°°°
"Bu çocuk gay mi şimdi yani?"
"Hem evet hem hayır"
"E resmen yazılıyor başrole nasıl değil? Telefon numarasını bıraktı"
"İzlersen öğreneceksin biraz sabırlı ol"
"Peki katili tutan kim o zaman?"
"Of kapa çeneni de izle! Ben de izleyerek öğrendim. Atacağım seni şimdi koltuktan"
İkiniz de koltuğa sarmaş dolaş uzanmış, senin onu da başlattığın diziyi izliyordunuz. Her ne kadar Bakugou sabredemeyip senin sinirlerini tepene çıkarsa da gayet sakin bir akşam aktivitesiydi.
Sen ona öyle çıkışıp sinirlenince çok hoşuna gidiyordu. Gülümseyip daha sıkı sarıldı sana ve üzerinizdeki pikeye iyice sardı seni.
Daha önceden altı kez bitirmiştin zaten bu diziyi, repliklerine kadar ezbere biliyordun. Ama asla sıkılmıyordun. Gerçi şu an biraz uykun gelmişti. Saatte de bayağı bir geç olmuştu aslında.
"Doktor görünmüyor uzun zamandır o ner-"
Sen hiç kıpırdanmayınca eğilip yüzüne baktı. Uyuduğunu görünce sessizce diziyi kaldığınız yerde durdurup kapattı televizyonu. Üzerinizdeki örtüyü düzeltip sana sarıldı ve arkandan sarılıp kendisi de uyumaya koyuldu.
|
Ertesi sabah
Jirou her zamanki gibi keşif birliği olarak sana gönderilmişti. Baban bu sefer evin anahtarını direkt ona verip öyle yollamıştı yanına.
Sabahın erken sayılabilecek saatlerinde gelmişti. Yavaşça kapıyı açtı. Seni yine sarhoş ve dağılmış bir durumda bulmayı bekliyordu, koltukta Bakugou ile sarmaş dolaş uyuyor olmanı değil.
Tam sana seslenecekken sizi fark etti. Şaşırmıştı ama bir tık da mutlu olmuş gibiydi.
Sizi hiç rahatsız etmeden, salondan geçip mutfağa girdi.
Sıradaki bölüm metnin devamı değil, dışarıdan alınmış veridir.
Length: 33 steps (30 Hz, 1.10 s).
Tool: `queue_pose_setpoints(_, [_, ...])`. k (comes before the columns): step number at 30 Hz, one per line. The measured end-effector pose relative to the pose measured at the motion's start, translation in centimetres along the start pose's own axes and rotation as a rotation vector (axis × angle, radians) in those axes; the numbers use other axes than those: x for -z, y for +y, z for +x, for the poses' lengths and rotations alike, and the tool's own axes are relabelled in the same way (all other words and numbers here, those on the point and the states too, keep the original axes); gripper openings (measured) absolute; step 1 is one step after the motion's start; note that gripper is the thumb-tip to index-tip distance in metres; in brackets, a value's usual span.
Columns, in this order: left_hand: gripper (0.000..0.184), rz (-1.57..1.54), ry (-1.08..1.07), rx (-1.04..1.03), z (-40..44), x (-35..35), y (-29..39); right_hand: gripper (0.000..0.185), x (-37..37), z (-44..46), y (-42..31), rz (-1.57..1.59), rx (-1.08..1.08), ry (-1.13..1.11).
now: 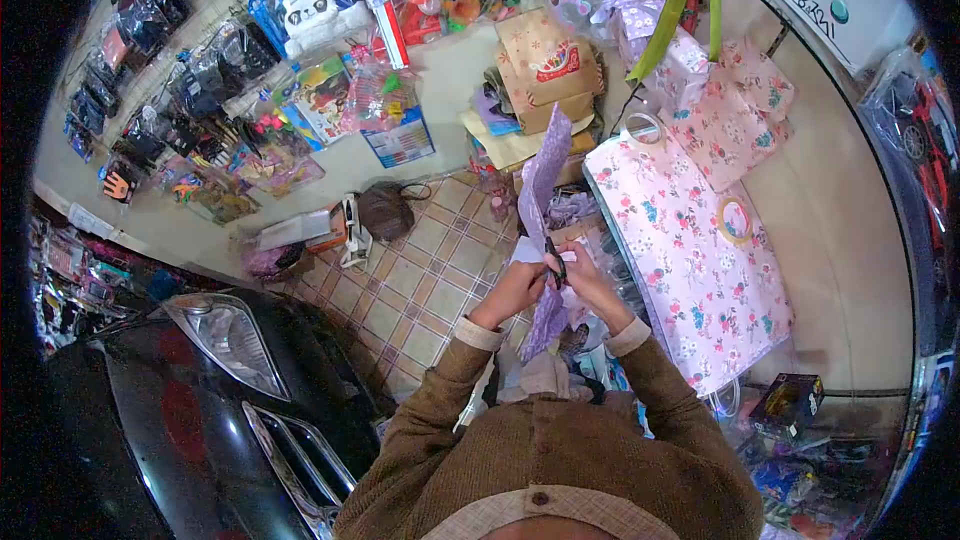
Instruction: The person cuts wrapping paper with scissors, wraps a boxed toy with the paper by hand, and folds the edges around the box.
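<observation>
two-handed, with purple paper (543, 165) and dark scissors (558, 272)
gripping scissors in right hand (591, 281), pinching paper in left hand (515, 290), near floral paper (690, 270)

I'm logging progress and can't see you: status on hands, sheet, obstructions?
Left hand gripping purple sheet; right hand on dark scissors. Sheet between the hands. No obstruction seen; pink floral paper off to the right.

Held sheet (540, 178) is lilac, pale-patterned; scissors (559, 274), black. Spread paper (690, 265) shows pink ground, floral print in red and blue. Jacket (560, 440): brown; collar (600, 507): beige check. Ribbon (664, 25): olive.
</observation>
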<state>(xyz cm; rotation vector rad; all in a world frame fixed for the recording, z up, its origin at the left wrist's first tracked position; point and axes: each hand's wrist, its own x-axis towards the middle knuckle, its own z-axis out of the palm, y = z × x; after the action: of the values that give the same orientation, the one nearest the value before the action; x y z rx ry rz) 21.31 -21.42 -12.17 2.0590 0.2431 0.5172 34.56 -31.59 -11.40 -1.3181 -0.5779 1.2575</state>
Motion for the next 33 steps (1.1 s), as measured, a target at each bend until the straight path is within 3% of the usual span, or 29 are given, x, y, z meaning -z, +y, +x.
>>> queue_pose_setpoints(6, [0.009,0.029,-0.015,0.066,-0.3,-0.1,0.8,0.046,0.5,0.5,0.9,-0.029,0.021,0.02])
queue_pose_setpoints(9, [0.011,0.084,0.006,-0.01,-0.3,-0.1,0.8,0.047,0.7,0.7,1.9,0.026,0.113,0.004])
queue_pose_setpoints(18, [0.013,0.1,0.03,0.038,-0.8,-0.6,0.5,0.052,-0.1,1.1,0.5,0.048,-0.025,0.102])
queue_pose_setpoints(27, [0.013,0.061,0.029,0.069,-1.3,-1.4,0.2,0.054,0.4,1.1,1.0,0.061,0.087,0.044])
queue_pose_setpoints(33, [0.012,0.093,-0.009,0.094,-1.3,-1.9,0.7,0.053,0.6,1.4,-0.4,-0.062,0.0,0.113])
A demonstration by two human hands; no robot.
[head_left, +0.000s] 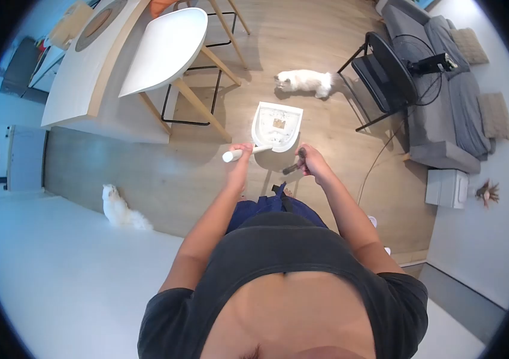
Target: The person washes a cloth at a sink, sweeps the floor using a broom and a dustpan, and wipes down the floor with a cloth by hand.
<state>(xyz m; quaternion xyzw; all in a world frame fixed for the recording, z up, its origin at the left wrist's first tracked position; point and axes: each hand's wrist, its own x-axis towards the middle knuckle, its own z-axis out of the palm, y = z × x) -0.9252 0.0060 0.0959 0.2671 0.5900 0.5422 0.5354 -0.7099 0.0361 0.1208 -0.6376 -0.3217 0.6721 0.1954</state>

Dün akşamdan kalan bir kaç bardak vardı. Tezgahın üzerine bakıp sesli bir nefesle başını iki yana salladı ve kollarını sıyırdı. Bulaşıkları yıkarken sen uyandın.
Gözlerini açıp hafifçe kıpırdanınca hareketlerinin kısıtlı olduğunu fark edip arkana baktın yavaşça.
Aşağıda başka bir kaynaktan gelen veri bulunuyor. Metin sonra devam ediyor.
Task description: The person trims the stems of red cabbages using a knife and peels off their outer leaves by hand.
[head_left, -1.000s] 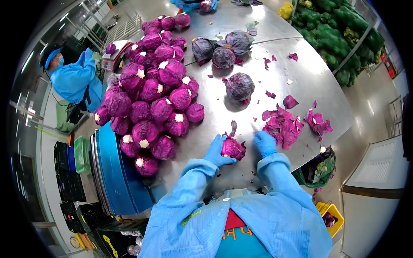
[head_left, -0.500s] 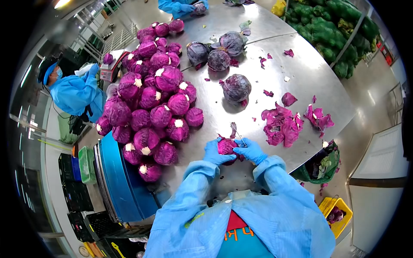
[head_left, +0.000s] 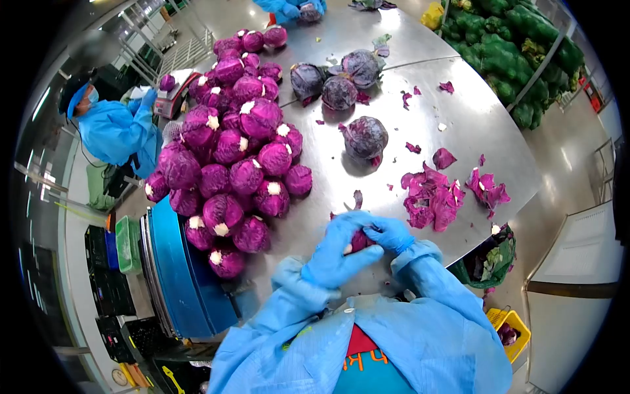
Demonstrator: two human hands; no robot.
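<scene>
A small red cabbage (head_left: 359,242) sits between my gloved hands above the near part of the steel table. Around its left and top side is my left hand (head_left: 338,255), fingers wrapped on it and hiding much of it. My right hand (head_left: 392,234) is closed at the cabbage's upper right; what its fingers hold is hidden. Just beyond lies a dark leaf scrap (head_left: 357,199). Farther off stands an untrimmed dark red cabbage (head_left: 365,139). To the left is a big pile of trimmed bright purple cabbages (head_left: 231,146) with white cut stems.
Torn purple leaves (head_left: 433,197) lie on the steel table (head_left: 315,226) at right. A green bag of leaves (head_left: 485,257) and a yellow crate (head_left: 510,333) stand beyond its right edge. One co-worker (head_left: 118,131) is at a scale on the left; another's hands (head_left: 292,10) are across the table.
My left hand has turned over the cabbage and now covers more of it. The thin metal tool seen at my right fingers is hidden now. The view has shifted slightly.
</scene>
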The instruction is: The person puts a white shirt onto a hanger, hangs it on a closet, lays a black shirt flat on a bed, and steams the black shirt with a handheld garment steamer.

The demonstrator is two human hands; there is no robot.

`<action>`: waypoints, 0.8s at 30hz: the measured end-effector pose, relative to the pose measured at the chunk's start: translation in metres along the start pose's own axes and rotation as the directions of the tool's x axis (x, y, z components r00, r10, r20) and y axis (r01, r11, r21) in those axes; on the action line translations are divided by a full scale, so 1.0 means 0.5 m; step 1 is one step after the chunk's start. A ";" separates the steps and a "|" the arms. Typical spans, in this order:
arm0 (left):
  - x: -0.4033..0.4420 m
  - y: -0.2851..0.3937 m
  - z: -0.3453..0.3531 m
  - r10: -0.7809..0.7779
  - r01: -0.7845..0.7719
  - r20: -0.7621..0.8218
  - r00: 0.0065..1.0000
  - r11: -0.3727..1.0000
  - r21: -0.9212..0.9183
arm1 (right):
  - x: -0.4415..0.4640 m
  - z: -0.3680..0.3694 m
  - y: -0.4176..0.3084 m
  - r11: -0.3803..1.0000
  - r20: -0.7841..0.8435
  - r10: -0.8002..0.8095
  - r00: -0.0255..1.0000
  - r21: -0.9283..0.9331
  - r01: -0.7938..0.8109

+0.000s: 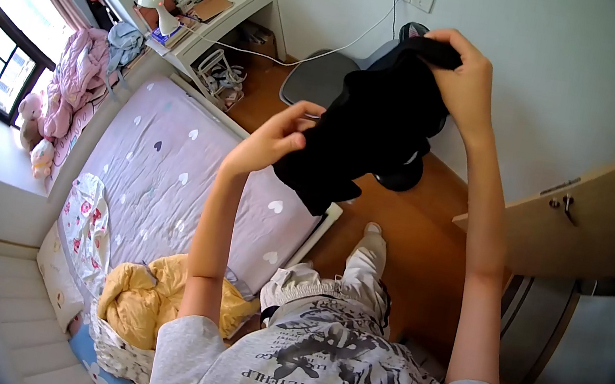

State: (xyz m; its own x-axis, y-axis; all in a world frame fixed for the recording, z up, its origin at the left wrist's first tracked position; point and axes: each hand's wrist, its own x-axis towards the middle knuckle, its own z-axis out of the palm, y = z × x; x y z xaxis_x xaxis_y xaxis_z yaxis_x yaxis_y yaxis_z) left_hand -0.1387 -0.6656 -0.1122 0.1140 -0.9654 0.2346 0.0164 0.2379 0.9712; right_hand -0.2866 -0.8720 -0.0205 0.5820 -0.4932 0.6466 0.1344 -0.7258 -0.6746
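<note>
A black garment (371,118) hangs in the air in front of me, bunched and dark, so its folds are hard to make out. My right hand (459,75) is closed on its upper end, thumb and fingers pinching the cloth. At the garment's left edge is my left hand (276,139), its fingers curled and partly hidden by the cloth; whether they grip it cannot be told. Below the garment, the bed (159,161) has a pale purple sheet with hearts. A yellow quilted piece (141,302) lies crumpled at the near end of the bed.
A white desk (245,1) with a lamp (160,12) stands at the upper left, a cable running from it to the wall socket. Behind the garment is a grey chair (321,78). At the right are a wooden door (603,207) with keys and an open storage space.
</note>
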 end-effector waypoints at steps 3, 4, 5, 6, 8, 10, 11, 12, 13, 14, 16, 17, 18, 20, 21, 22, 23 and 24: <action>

Döndüğünde Bakugou'nun hafif sırt üstü gibi yattığını ama hala bir kolunun senin beline sarılı olduğunu gördün. Onu rahatsız etmeden kalktın yanından ve pikeyi düzgünce üstüne örttün. Saçlarını alnından bir çekip düzelttin.
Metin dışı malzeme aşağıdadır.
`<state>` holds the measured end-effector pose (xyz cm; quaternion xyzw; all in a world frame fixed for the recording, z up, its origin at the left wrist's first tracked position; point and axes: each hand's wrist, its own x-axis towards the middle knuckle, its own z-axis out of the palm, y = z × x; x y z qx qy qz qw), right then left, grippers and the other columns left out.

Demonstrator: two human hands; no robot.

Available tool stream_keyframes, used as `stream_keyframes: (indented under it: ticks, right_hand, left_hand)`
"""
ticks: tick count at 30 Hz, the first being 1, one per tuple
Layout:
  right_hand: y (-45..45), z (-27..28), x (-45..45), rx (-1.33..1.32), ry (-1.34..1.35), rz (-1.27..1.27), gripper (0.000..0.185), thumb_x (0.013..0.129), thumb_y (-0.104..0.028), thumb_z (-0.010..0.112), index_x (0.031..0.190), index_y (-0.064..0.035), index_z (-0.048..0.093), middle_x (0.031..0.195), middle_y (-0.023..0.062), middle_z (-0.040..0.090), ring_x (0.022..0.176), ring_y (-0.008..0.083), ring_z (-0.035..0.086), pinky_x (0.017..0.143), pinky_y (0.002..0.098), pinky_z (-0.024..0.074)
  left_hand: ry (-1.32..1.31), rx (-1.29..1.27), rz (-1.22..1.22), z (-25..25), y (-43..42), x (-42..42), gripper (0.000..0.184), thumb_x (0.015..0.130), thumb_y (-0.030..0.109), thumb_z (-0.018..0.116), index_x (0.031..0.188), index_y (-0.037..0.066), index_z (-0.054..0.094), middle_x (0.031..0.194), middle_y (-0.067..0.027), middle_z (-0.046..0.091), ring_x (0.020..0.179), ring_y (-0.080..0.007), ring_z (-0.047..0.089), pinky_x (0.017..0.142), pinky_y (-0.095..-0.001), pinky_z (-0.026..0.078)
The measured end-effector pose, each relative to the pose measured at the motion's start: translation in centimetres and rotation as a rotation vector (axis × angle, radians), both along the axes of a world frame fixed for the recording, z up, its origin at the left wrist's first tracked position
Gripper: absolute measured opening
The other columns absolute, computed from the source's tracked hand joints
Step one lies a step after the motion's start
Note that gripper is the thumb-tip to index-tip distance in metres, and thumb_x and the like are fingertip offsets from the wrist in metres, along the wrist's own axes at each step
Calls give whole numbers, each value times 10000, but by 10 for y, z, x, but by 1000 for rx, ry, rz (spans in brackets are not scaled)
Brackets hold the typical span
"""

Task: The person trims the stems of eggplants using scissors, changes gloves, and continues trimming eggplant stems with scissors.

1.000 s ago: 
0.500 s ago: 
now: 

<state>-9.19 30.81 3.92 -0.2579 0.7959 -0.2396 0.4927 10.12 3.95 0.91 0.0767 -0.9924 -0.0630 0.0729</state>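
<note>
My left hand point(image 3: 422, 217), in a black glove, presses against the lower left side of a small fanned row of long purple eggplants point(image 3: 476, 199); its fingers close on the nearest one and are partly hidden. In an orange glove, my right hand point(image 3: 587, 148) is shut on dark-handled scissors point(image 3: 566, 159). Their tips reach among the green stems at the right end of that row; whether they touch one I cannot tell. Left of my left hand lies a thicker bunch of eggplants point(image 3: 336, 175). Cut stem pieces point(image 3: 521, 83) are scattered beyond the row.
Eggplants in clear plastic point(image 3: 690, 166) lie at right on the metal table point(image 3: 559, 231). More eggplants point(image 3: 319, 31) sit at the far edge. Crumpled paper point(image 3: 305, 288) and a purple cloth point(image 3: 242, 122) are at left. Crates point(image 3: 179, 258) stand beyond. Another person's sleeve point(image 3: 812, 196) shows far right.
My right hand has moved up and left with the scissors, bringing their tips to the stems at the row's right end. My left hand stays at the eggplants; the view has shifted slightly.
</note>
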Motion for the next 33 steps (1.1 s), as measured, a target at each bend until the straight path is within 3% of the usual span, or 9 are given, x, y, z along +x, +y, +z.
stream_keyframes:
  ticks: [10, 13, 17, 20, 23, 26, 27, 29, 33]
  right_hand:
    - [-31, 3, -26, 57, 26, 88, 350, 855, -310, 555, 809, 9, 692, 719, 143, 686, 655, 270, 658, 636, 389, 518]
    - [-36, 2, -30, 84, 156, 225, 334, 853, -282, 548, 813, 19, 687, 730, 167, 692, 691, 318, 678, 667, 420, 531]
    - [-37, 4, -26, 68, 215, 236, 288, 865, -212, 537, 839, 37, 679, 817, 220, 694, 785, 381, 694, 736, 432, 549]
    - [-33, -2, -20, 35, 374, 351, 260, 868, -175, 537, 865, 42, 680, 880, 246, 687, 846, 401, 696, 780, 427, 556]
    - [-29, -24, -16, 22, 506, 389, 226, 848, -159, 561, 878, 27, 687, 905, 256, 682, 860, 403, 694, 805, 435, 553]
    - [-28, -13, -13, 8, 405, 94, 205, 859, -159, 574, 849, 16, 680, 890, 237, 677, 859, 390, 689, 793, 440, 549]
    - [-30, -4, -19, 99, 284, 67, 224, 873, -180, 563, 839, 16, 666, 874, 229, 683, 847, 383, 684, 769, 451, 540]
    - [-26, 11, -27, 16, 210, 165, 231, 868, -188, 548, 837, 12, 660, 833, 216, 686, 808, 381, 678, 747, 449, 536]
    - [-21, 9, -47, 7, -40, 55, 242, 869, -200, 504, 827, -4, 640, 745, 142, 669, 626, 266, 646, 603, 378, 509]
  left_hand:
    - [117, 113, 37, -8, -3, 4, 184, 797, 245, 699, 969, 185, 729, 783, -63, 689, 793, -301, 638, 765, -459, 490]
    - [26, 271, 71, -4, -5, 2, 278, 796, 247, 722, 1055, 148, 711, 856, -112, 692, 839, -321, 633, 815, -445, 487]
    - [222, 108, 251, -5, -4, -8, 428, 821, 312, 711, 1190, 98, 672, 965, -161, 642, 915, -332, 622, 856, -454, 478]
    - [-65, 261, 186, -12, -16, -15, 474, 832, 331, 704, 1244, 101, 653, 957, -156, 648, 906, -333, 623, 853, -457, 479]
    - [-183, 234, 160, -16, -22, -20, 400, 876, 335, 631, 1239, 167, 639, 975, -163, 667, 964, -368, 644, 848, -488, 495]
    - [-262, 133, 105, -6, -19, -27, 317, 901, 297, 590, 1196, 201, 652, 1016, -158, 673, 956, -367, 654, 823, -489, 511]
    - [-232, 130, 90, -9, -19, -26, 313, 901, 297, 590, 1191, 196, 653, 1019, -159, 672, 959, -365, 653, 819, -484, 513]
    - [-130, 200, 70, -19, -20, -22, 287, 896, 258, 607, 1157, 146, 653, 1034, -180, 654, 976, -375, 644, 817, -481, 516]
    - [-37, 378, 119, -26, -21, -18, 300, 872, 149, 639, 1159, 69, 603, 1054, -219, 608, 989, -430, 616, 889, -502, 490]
Mutfaktan gelen sesin Jirou'dan kaynaklandığını biliyordun zaten.
"Günaydın"
"Günaydın, ben mi uyandırdım?"
"Yok uyandım öyle"
"Hmm peki "
Aranızda bir sessizlik olmuştu. Sen onun "ne iş?" Falan ayarında sormasını bekliyordun. O da arada sana bakıp geri çekiyordu gözlerini ama dayanamadı.